Można te opowieści potraktować jako okazję do wzruszeń, ale dziś, kiedy minęła moda na łzawe, nieszczęśliwe zakończenia, widać wyraźnie, że celem Paula Heyse nie było wyłącznie dostarczenie czytelnikowi pożywki dla osobistego katharsis.
W tych tragediach nie mają udziału bogowie ani czary, każda z nich mogła się wydarzyć i na pewno wielokrotnie wydarzała się — niedaleko i niedawno. Każda z nich obnaża bowiem okrucieństwo i obłudę tradycyjnego europejskiego społeczeństwa, w którym „obyczajowość nie ma nic wspólnego z moralnością”. Ofiarą jest kobieta, ale cierpi także mężczyzna, jeżeli jest uczciwy wobec swoich uczuć — taki przekaz płynie z nowel przyszłego noblisty.
- Autor: Paul Heyse
- Epoka: Modernizm
- Rodzaj: Epika
Czytasz książkę online - «Cztery kobiety - Paul Heyse (książki czytaj online za darmo txt) 📖». Wszystkie książki tego autora 👉 Paul Heyse
Sebastian szybkim, nerwowym ruchem opadł na jeden kąt kanapy, ja zająłem miejsce w drugim kącie — gdy weszła dziewczyna z dwoma talerzykami, na których leżały dwa kawałki placka z czereśniami. Postawiwszy talerze na stole zajęła się zapalaniem lampy gazowej (już mrok zapadł i trudno byłoby czytać bez światła); mogłem tedy lepiej się jej przypatrzyć. Postać jej, niezbyt duża, była harmonijna i odznaczała się tak idealną smukłością, że oko z zachwytem śledziło każdy jej ruch. Nogi miała drobne jak u dziesięcioletniego dziecka; białe paluszki jej rąk tak delikatne, jakby zawsze tylko spoczywały na jedwabnym fartuszku. Wszystko, co na sobie miała, odznaczało się niezwykłą czystością; śnieżnobiały kołnierzyk i fartuszek stanowiły silny kontrast z poplamioną tapetą, wypełzłym Obiciem mebli i całą szpetotą otoczenia.

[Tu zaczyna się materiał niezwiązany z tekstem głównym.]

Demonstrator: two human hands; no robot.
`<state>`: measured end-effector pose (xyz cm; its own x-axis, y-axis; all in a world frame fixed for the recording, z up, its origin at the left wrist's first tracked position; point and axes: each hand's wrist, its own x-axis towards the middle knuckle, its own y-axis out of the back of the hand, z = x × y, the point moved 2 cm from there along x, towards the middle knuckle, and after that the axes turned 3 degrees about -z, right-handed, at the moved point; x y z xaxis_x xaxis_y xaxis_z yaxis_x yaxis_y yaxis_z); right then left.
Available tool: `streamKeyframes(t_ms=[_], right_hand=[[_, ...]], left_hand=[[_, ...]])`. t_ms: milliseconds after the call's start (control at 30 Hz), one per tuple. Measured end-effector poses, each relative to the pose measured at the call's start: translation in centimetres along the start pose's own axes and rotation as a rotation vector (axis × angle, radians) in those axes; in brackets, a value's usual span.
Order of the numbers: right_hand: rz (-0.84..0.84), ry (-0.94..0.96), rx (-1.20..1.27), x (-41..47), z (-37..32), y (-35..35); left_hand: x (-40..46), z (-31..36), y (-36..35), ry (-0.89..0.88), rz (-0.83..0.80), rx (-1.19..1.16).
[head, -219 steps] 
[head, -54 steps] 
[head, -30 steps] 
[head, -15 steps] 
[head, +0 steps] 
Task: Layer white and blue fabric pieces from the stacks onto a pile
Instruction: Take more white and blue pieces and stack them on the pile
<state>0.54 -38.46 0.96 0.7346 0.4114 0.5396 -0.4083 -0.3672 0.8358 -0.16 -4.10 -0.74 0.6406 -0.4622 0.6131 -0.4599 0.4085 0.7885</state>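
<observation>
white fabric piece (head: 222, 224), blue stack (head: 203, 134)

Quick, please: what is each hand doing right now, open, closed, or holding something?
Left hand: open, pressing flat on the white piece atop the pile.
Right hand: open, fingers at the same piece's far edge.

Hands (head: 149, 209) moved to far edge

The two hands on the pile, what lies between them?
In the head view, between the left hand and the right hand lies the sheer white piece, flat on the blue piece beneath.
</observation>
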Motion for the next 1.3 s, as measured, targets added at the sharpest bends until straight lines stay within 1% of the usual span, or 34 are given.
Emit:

Powinienem zrobić również próbę naszkicowania jej twarzy; nie zdołałbym jednak tego uczynić. Nie dlatego, iżby jej rysy były tak nieporównanie piękne, by ich zgoła nie można było opisać. Ale dlatego, że twarz jej tchnęła jakimś uduchowieniem, z którego na razie nie mogłem sobie zdać należycie sprawy: głęboka zaduma, wyraz to zalękniony, to groźny, słowem, twarz, w której trudno rozeznałby się dojrzały mężczyzna, a cóż dopiero siedemnastoletni chłopak.
— Jak pani na imię, jeśli wolno zapytać? — starałem się nawiązać rozmowę, widząc, że mój przyjaciel nie ma odwagi spojrzeć na dziewczynę i pochylony nad stołem z niezwykłą gorliwością zajada placek z czereśniami.

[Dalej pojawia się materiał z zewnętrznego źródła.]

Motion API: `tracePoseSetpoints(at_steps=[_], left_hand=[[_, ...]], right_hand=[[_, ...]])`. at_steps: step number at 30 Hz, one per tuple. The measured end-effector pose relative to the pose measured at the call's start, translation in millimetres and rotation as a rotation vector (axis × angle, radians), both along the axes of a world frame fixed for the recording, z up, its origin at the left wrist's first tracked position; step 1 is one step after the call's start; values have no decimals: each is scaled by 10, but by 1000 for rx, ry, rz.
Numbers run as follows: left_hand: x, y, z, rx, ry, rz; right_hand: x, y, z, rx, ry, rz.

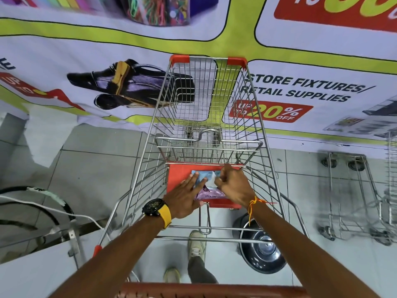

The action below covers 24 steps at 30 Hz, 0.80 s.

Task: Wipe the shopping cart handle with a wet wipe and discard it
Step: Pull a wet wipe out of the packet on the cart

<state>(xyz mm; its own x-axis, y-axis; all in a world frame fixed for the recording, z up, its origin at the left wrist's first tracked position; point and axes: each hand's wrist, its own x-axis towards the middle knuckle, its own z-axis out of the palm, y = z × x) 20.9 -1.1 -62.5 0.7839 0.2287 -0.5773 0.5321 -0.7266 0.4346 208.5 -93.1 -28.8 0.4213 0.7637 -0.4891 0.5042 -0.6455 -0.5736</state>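
I should press the wipes pack (206, 186) flat on the cart's red seat flap (178, 175) and draw one wipe (211, 179) straight up. My left hand (184, 197) lies open, fingers spread on the pack; my right hand (233, 186) has its grip pinched on the wipe at the opening.

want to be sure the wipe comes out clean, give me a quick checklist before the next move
1. Wipes pack resting flat on the red seat flap: ok.
2. Left hand pressed flat on the pack to steady it: ok.
3. Right hand pinching at the pack's opening: ok.
4. Wet wipe pulled fully free: not ok, only a white bit shows.
5. Cart handle within reach: ok, at the bottom edge of the view.
6. Bin for discarding: cannot tell; a dark round thing sits on the floor under the cart.
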Motion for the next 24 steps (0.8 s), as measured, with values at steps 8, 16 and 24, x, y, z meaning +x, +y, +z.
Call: tracePoseSetpoints(at_steps=[8, 16, 24], left_hand=[[-21, 19, -52, 33, -11, -50], [49, -14, -47, 80, 46, -25], [100, -33, 74, 131, 92, -74]], right_hand=[[-4, 14, -52, -4, -119, 44], [187, -144, 53, 147, 39, -198], [367, -505, 619, 416, 165, -310]])
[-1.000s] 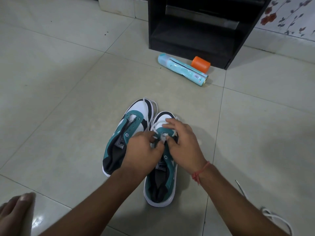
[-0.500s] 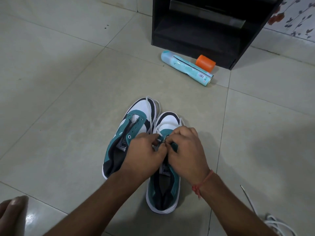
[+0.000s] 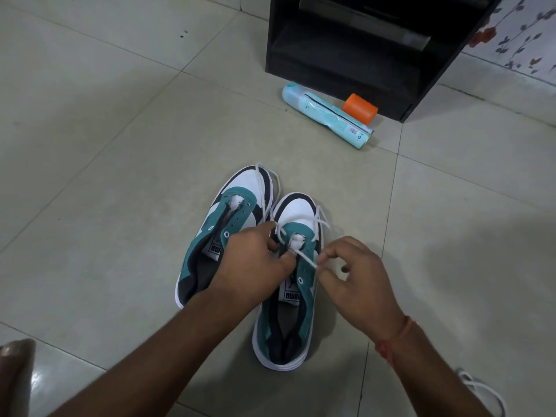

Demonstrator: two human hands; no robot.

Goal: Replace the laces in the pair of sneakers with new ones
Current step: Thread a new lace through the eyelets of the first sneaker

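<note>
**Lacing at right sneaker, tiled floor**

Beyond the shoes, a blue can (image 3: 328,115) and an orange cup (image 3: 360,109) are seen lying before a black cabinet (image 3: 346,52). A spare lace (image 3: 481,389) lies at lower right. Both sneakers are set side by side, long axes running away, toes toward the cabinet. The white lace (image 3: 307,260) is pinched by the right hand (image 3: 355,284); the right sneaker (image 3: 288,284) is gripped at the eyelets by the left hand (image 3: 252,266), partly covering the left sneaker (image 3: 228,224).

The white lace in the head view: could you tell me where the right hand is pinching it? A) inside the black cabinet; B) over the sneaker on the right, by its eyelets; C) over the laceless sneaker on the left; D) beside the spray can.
B: the right hand pinches the white lace just above the right sneaker, whose front eyelets it threads.
</note>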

— Lotka — odparła i nie spojrzawszy nawet na mnie wyszła do sklepu.
— Czy byłaby pani łaskawa przynieść szklankę czerwonego wina? — rzekłem głośno, by dosłyszała w sąsiednim pokoju.
— Natychmiast! — odparła.
Sebastian począł studiować ogłoszenia na ostatniej stronie dziennika, jakby szukał tam uczciwej znalazczyni swego zagubionego serca. Ja przeglądałem pismo ilustrowane. Ani słowo nie padło między nami.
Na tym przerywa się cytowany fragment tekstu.